I quite agree and acknowledge my reliance on faith as well. It isn’t f Christian faith but it is still about trust and hope in things I can’t make an air tight case for. Fortunately I’m under no mandate to spread my brand of faith to anyone so that takes a lot of pressure off. As long as people feel connected to something deeper than the day to day surface of modern life, I can be happy for them whatever shape that connection may take.

Honestly I wasn’t quite sure what to respond to in your post so if you would like to point me to what I missed, I may be able to do better. Anyhow I hope you find whatever you’re looking for here. I’ve learned a lot here already and there are some really good communicators here.
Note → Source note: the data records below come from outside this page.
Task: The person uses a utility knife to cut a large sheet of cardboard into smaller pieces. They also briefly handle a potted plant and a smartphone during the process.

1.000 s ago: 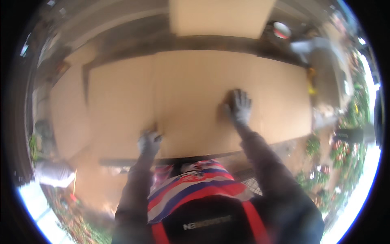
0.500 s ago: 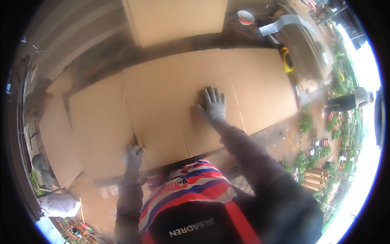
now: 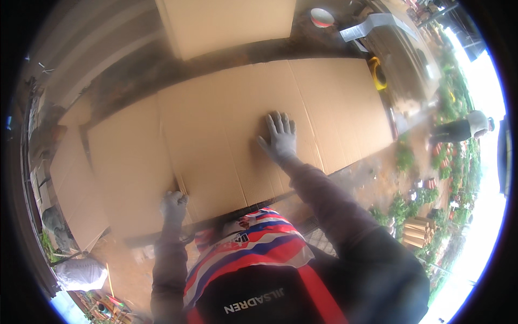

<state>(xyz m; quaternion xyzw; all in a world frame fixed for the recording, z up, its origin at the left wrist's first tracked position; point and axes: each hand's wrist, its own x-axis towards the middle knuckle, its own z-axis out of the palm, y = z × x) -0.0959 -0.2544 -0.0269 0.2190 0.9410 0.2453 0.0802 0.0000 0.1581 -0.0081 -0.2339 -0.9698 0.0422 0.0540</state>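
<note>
Cardboard fills our view: a large flattened cardboard sheet lies spread on the tabletop, creased into panels, its near edge running just in front of us. At the left, our gloved left hand is curled shut on that near edge, close by a slit between two panels. Further right, our right hand rests open, fingers spread, pressed flat on a middle panel. A second cardboard piece lies beyond, and a yellow tool sits at the far right end. We judge the sheet laid out flat and steadied, with any folding not yet begun. Compared with half a second ago, both hands keep their places on the sheet; only our head has tilted slightly.
</note>
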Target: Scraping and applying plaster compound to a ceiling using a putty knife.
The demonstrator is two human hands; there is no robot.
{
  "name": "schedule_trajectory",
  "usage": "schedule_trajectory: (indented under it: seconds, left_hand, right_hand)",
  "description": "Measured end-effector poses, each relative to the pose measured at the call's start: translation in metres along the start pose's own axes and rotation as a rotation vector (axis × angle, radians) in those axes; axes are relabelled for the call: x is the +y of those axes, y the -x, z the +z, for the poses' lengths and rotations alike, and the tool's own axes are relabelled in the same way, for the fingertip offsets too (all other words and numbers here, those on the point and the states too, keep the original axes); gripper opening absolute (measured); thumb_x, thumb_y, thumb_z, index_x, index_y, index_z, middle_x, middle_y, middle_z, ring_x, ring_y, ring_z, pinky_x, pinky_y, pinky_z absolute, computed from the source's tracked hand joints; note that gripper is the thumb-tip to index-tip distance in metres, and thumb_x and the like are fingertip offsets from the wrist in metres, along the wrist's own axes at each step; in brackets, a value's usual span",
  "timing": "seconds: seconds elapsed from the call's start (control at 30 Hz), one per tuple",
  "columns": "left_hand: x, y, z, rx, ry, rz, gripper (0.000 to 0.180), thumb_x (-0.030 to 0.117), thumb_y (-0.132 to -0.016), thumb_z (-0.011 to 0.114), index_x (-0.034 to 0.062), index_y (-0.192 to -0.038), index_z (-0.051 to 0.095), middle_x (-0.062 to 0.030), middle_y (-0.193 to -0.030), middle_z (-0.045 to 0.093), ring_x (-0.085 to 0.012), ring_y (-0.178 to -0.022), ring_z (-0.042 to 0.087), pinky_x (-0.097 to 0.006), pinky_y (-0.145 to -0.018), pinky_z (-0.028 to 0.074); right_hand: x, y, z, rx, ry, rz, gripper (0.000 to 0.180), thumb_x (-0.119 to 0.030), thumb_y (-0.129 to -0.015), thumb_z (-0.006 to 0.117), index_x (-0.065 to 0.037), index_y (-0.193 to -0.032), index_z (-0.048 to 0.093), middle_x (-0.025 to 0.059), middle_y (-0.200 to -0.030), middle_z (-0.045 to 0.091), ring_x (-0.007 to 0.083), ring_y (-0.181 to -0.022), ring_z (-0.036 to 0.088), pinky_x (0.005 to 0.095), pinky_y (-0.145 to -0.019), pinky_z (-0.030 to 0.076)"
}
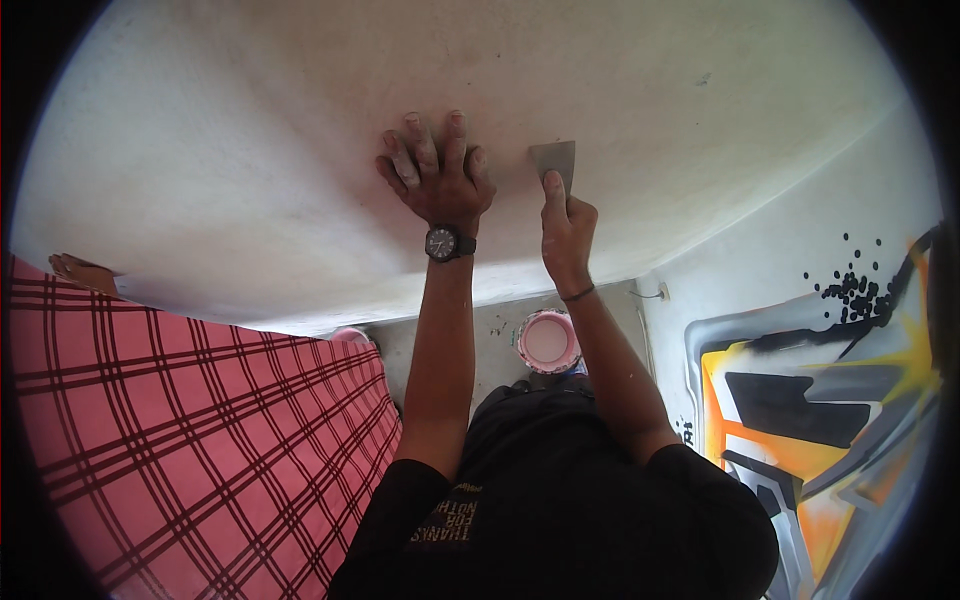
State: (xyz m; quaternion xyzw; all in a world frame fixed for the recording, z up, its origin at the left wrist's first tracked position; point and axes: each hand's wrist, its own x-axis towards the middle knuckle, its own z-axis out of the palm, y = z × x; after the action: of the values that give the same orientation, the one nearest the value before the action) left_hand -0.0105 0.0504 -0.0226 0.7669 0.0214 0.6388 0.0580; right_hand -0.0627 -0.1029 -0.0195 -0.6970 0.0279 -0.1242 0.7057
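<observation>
A pale plastered wall fills the upper part of the view. Against it lies my left hand, fingers spread and dusted with whitish powder, with a black watch on its wrist. To the right of it, my right hand grips a putty knife by its handle, thumb laid along the blade. The blade's wide edge points up at the wall; whether it touches the surface I cannot tell. The handle is mostly hidden in my fist.
Below on the floor stands a round bucket with whitish contents and a smeared rim. A pink checked cloth covers the left side, with another pink container past its edge. At right is a wall with a painted mural.
</observation>
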Motion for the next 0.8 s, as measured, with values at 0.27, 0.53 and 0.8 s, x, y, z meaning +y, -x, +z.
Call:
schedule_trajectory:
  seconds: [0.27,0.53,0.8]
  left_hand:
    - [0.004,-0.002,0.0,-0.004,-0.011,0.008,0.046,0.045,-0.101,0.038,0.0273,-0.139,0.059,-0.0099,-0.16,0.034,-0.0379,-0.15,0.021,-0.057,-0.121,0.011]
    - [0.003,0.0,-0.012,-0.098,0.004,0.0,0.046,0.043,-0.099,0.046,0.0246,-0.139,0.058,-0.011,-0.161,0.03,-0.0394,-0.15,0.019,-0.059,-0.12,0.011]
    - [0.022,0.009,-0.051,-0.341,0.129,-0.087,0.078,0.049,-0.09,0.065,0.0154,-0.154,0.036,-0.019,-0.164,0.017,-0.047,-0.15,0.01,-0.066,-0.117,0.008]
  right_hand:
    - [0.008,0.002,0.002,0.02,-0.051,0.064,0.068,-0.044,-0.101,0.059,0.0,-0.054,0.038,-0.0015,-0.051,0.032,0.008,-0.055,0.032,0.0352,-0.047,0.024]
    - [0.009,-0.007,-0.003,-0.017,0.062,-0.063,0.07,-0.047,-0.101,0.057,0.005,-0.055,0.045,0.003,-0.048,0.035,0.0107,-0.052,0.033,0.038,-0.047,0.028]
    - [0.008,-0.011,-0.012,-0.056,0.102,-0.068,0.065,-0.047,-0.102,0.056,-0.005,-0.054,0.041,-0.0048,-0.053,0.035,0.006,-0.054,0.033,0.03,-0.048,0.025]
Oh, check this out. From William James, Lecture 1: The Present Dilemma in Philosophy:

In the preface to that admirable collection of essays of his called ‘Heretics,’ Mr. Chesterton writes these words: “There are some people - and I am one of them -who think that the most practical and important thing about a man is still his view of the- universe. We think that for a landlady considering a lodger, it is important to know his income, but still more important to know his philosophy. We think that for a general about to fight an enemy, it is important to know the enemy’s numbers, but still more important to know the enemy’s philosophy. We think the question is not whether the theory of the cosmos affects matters, but whether, in the long run, anything else affects them.”
I think with Mr. Chesterton in this matter. I know that you, ladies and gentlemen, have a philosophy, each and all of you, and that the most interesting and important thing about you is the way in which it determines the perspective in your several worlds. You know the same of me. And yet I confess to a certain tremor at the audacity of the enterprise which I am about to begin. For the philosophy which is so important in each of us is not a technical matter; it is our more or less dumb sense of what life honestly and deeply means. It is only partly got from books; it is our individual way of just seeing and feeling the total push and pressure of the cosmos.